The one thing I liked about my predicament was the great deal of interest people showered on me. I was a pet to the doctors and nurses. They all smiled at me. I knew it was because they felt sorry, but I didn't care. I must have craved attention. Many visitors brought me presents. My brother, Rex, gave me a chameleon that he had gotten at a carnival in Ardmore. The tiny creature was able to run about on a thread leash that a nurse pinned to my pillow. I spent a lot of time in communion with it. Its skin would change color, and I realized this was a kind of language — that this was the chameleon's way of saying, Howdy, big guy, or, You're welcome to look at me, but don't even dream of touching.

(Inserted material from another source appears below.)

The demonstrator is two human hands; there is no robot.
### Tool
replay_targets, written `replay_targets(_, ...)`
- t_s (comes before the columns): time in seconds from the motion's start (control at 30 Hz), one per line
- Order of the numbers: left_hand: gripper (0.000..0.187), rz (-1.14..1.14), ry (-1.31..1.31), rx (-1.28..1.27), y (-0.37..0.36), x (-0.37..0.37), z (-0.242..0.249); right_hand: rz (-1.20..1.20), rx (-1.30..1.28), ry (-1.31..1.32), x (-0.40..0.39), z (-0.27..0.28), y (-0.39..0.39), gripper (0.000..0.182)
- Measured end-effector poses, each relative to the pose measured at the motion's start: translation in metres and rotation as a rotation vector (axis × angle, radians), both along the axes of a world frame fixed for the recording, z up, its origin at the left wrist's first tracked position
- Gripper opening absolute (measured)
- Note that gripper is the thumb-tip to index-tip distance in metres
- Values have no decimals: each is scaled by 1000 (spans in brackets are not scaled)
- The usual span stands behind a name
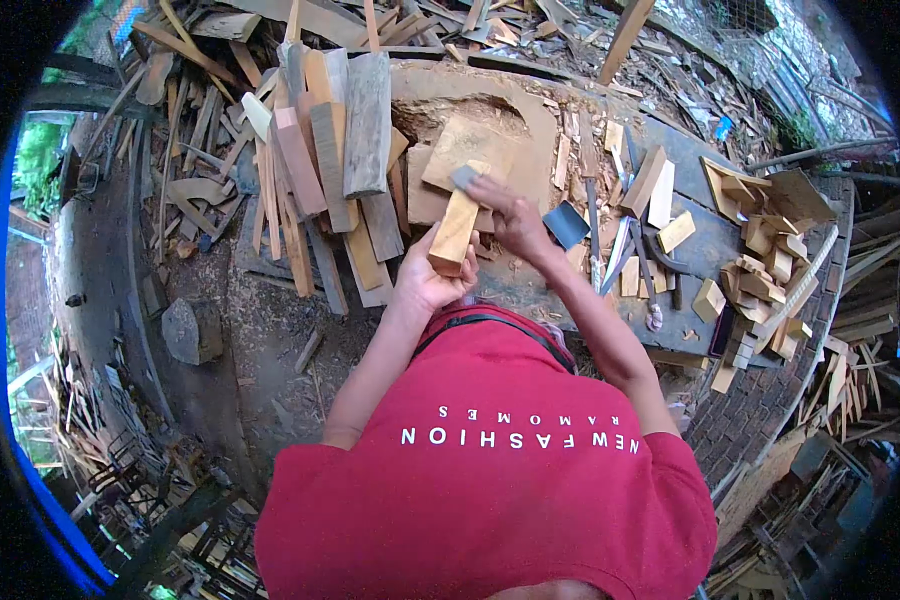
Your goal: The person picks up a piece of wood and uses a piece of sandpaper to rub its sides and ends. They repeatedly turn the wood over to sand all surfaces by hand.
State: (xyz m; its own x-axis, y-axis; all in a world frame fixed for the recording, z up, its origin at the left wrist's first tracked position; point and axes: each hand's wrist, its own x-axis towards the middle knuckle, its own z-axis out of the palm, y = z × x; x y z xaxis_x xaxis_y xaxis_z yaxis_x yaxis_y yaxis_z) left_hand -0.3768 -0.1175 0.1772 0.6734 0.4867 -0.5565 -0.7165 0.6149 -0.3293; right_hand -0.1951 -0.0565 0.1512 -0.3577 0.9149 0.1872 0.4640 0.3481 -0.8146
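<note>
My left hand [432, 272] is wrapped round the near end of a wooden block [455, 228], which points away from me above the bench. Over its far end, my right hand [515, 215] presses a small grey piece of sandpaper [463, 177] with its fingers; the hand is slightly blurred. Beyond the block lie flat wooden boards [482, 148], stacked on the worktop. A dark, slightly curled sheet [566, 226] rests just right of my right hand.
Long wood offcuts [367, 125] lean in a pile at the left. Hand tools, including a dark curved one [662, 255], lie to the right. Further right are many small cut blocks [765, 275]. A log stump [192, 331] stands on the ground at the left.
</note>
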Motion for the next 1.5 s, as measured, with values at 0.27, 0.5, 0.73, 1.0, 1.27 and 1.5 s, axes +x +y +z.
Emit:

My mother, who I called Mama Opal, visited me now and again when she could. She had to drive about a hundred miles in order to see me. Once she came with an old Indian man from down around Carter County. His first name was Oliver, but I don't remember his last name. He was a bit wary in the hospital setting, and first made sure no one was watching us.

He laughed at the chameleon. With a thick accent, he asked, "Where did you get that?"

"My brother gave it to me."

He looked me over and made some hand signs over my body. He blew on me. He said some Indian words and put a little beaded bundle the size of a quarter under my pillow.

When he was done, he said, "Opal, your boy has spider sickness. We're going to do a pray for him, and he's going to be all right. I just told that chameleon to eat the spider causing all the trouble."

"I hope you're right, Oliver," Mama Opal said. "I hate to see him this way. I haven't known what to do."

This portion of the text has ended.